Baudelaire è sempre stato molto amato, ma anche aspramente criticato e visto come una minaccia. Difatti, il poeta parla apertamente di temi che hanno da sempre suscitato scandalo quali il sesso, le droghe, la morte, la depressione, la perdita dell’innocenza, l’alcol, l’omosessualità.
Una delle sezioni dei Fiori del male, Spleen et Ideal, è caratterizzata dal racconto della femminilità, dalle storie d’amore del poeta ma anche di incontri fugaci e improvvisi, a volte anche con donne incontrate semplicemente per strada.
Cos’è l’amore per Baudelaire? Pura tortura. Al paragone di un’operazione chirurgica, uno agisce e l’altro subisce, vi sono sempre un carnefice e una vittima.
La donna per Baudelaire vive in un clima di artificiosità, circondata da gioielli, profumi e vestiti, i quali servono a sottrarla alla sua natura istintiva. In alcune poesie, però, vediamo che l’attrazione nei confronti della donna, dapprima molto forte e dipendente, inizia pian piano a trasformarsi in disprezzo, così come l’amore muta in odio e la lode in invettiva.
Un esempio è la violenza distruttiva a cui ricorre Baudelaire nella poesia A una Madonna.
Assistiamo nelle prime stanze ad una glorificazione della donna amata (“Voglio innalzarti, o Madonna, mia amante, un altare nascosto in fondo al mio sconforto e scavare nell’angolo più buio del mio cuore, lontano da desideri e da sguardi di scherno, una nicchia smaltata d’oro e d’azzurro in cui ti ergerai come Statua stupita”) e ad un’intensificazione del desiderio del poeta nei suoi confronti (“Per Abito avrai il mio Desiderio fremente, il mio Desiderio sinuoso che s’innalza e si abbassa, che dondola sulle cime, s’acquieta nelle valli, ti riveste d’un bacio le membra bianche e rosa”).
L’elogio della donna amata si esplica perfettamente nel v. 33 (“Tutto in me ti ama e ti ammira”), Baudelaire crea sapientemente, attraverso l’uso dei due verbi di sentimento, un ritmo binario che porta l’amore del poeta ad un livello altissimo e senza confronti.
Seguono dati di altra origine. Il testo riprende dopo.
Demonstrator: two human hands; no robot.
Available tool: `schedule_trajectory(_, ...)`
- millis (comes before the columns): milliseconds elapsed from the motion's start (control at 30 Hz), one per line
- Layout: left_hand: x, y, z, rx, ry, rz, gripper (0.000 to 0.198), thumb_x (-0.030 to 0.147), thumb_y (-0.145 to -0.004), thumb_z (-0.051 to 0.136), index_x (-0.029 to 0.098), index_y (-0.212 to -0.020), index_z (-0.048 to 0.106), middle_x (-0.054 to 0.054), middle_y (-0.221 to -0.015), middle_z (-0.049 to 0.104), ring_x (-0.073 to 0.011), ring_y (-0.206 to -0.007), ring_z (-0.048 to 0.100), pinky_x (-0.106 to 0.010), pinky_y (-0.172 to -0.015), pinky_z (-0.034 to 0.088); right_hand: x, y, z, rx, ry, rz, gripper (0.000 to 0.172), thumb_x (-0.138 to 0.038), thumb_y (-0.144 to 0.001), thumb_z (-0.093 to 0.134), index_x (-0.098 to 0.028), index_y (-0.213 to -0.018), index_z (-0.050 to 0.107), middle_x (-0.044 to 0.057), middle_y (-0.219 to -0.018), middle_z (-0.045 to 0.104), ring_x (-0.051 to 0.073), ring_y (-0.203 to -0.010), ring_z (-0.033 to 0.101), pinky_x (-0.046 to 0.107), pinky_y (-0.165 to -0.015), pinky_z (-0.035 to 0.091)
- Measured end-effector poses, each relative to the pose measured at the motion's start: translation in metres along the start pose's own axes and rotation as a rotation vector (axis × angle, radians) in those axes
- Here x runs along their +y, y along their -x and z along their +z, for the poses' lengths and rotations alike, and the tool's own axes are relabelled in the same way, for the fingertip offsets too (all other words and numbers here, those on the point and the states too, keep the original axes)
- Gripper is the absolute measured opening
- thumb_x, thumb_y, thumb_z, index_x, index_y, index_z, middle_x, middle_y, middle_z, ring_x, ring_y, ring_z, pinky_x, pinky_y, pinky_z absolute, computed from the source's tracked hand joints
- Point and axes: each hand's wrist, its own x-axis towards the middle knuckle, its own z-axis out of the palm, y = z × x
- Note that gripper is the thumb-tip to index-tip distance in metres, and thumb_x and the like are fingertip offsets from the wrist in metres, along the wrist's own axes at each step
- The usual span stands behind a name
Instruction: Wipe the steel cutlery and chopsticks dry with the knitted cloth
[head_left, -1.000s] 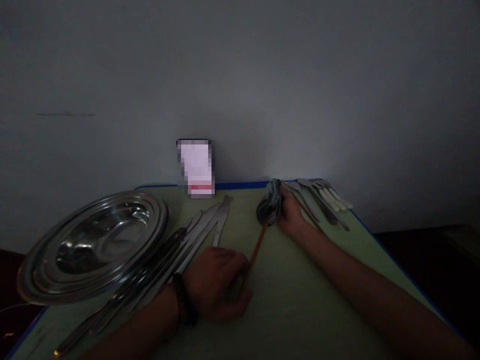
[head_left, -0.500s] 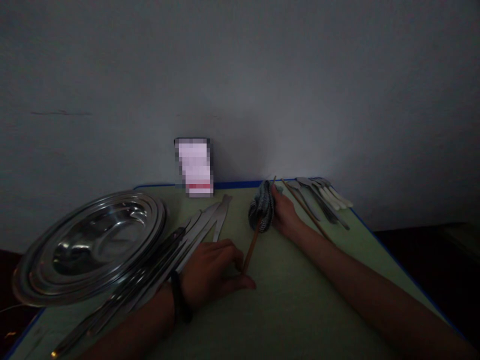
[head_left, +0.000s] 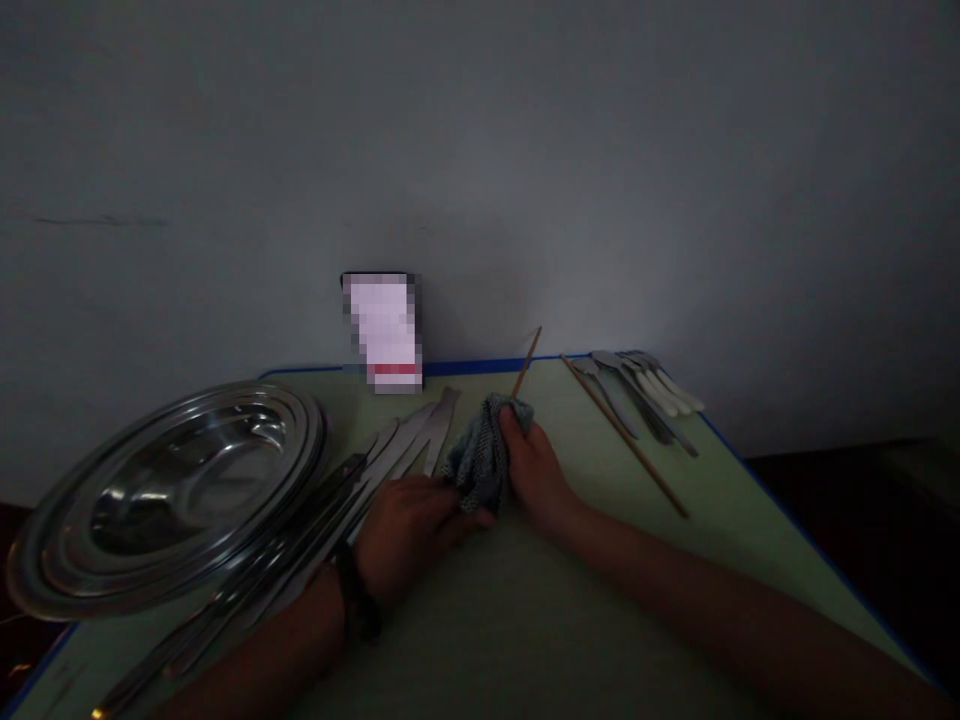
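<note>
My right hand [head_left: 538, 468] is closed around a grey patterned cloth [head_left: 484, 452], which is wrapped about a thin wooden chopstick [head_left: 528, 360]. The chopstick's far end sticks out above the cloth, tilted up to the right. At the cloth's lower left, my left hand [head_left: 416, 522] pinches the near end of the chopstick, and that end is hidden by fingers and cloth. A dark band circles the left wrist. Another wooden chopstick [head_left: 626, 437] lies on the table to the right of my right hand.
Stacked steel plates [head_left: 56, 560] stand at the left of the green table [head_left: 480, 640]. Beside them lies a pile of metal cutlery [head_left: 300, 535]. Spoons [head_left: 611, 395] and white-handled utensils [head_left: 664, 388] rest at the back right. A phone [head_left: 390, 335] leans against the wall.
My right hand and the cloth have slid down the chopstick toward my left hand. More of the chopstick's far end now shows, and its near part is covered.
</note>
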Motion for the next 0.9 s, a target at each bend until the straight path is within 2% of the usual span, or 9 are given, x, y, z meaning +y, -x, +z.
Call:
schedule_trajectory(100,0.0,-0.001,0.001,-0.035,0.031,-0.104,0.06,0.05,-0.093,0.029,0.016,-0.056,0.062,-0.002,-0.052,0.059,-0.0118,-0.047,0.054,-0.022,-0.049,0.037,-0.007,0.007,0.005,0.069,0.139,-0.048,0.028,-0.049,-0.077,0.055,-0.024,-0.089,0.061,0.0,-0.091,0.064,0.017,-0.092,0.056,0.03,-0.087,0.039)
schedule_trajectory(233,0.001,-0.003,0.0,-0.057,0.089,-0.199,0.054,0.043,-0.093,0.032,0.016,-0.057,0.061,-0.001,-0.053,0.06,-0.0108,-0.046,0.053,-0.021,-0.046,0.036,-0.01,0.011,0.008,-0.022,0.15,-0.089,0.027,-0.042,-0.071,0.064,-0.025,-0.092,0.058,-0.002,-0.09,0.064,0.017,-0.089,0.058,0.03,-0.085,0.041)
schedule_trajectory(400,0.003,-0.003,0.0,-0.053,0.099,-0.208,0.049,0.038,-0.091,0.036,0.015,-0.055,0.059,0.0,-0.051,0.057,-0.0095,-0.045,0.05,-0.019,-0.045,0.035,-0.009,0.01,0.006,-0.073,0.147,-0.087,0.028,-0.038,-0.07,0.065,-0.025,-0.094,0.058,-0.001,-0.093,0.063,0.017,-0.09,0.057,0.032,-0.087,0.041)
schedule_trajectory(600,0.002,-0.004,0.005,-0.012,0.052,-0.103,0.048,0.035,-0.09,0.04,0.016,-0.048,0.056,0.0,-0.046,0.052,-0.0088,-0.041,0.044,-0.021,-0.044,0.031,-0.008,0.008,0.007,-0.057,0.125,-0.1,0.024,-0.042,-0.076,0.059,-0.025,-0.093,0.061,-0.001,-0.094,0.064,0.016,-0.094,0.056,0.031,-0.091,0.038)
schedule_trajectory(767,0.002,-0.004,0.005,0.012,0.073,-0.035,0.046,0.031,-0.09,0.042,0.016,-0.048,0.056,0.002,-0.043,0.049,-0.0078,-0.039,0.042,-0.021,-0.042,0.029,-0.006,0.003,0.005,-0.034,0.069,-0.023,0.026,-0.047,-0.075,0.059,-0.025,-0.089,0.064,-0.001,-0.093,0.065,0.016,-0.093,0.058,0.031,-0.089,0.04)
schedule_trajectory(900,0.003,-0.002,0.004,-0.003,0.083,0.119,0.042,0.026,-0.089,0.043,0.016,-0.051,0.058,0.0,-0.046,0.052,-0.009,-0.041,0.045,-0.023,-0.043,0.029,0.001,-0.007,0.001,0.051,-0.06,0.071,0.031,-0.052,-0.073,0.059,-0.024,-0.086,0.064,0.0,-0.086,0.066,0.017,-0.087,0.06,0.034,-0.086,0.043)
I pensers del poeta sono come candele in questa poesia, accese soltanto per elogiare lei, un essere superiore sotto i cui talloni è posto un serpente che rende l’uomo minuscolo ai suoi piedi.
Baudelaire sacralizza la donna, ne costruisce un’immagine divinizzata, tuttavia dimostra la sua straordinaria modernità in quanto tale lode non maschera la crudeltà della donna amata.
Tale modernità deriva da due fonti, il romanticismo e il Parnaso, che il poeta riunisce in un solo stile per non soccombere né all’uno né all’altro.
Baudelaire fa proprio l’intero campo lessicale della violenza, ribellandosi alla donna bella e malvagia (“io carnefice pieno di rimorsi, forgerò ben affilati sette Coltelli e come un giocoliere insensibile, prendendo a bersaglio il più profondo del tuo amore tutti li pianterò nel tuo Cuore palpitante, nel tuo Cuore che singhiozza, nel tuo Cuore grondante!”). Assassinare in tal modo la donna amata dopo averla divinizzata appare ai nostri occhi assurdo, inaspettato.
L’amore si mescola così alla barbarie, riportando alla luce l’estetica parnassiana che, ricordiamo, si opponeva agli ideali romantici, deridendo la loro esaltazione dell’amore e la loro propensione a gemere e sospirare.
Il poeta appare come un Demiurgo, un creatore che forgia la donna quasi come si fa con una statua e si arroga il potere di distruggerla.
La poesia tratta dunque della creazione e della distruzione, trasformando l’ex voto in una sorta di sacrificio.